### The data
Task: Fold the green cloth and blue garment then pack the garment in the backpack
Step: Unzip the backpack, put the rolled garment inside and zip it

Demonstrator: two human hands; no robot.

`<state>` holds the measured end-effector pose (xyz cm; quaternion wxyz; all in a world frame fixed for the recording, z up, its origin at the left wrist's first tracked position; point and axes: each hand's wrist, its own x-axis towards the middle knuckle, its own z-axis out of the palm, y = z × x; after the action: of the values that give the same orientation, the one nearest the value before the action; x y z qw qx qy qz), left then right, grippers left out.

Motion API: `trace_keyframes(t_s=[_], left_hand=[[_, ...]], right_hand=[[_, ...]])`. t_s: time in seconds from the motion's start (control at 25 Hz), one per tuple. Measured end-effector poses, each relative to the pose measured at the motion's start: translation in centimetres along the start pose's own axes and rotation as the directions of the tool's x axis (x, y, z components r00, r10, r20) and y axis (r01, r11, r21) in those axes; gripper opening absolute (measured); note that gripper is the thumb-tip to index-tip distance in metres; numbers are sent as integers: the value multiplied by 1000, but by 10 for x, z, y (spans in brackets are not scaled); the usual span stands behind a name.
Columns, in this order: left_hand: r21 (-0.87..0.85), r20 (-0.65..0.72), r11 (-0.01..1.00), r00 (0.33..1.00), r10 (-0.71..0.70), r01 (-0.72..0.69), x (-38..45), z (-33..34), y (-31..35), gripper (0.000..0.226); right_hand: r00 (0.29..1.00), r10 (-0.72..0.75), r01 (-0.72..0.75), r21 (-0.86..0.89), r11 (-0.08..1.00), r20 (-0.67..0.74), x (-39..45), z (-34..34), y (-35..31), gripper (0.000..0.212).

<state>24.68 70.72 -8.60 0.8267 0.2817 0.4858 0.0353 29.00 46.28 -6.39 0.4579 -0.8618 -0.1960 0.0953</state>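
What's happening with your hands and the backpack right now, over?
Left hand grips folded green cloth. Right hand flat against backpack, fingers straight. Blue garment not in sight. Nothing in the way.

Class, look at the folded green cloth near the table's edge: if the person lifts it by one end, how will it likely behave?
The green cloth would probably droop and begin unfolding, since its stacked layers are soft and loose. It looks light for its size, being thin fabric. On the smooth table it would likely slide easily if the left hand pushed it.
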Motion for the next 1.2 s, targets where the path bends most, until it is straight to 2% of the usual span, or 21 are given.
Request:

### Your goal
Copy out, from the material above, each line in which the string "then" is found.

### Output for this task
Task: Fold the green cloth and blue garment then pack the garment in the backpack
`<state>` holds the measured end-effector pose (xyz cm; quaternion wxyz; all in a world frame fixed for the recording, z up, its origin at the left wrist's first tracked position; point and axes: each hand's wrist, its own x-axis towards the middle knuckle, its own z-axis out of the palm, y = z × x; after the action: of the values that give the same orientation, the one nearest the value before the action; x y z qw qx qy qz), left then right, grippers left out.

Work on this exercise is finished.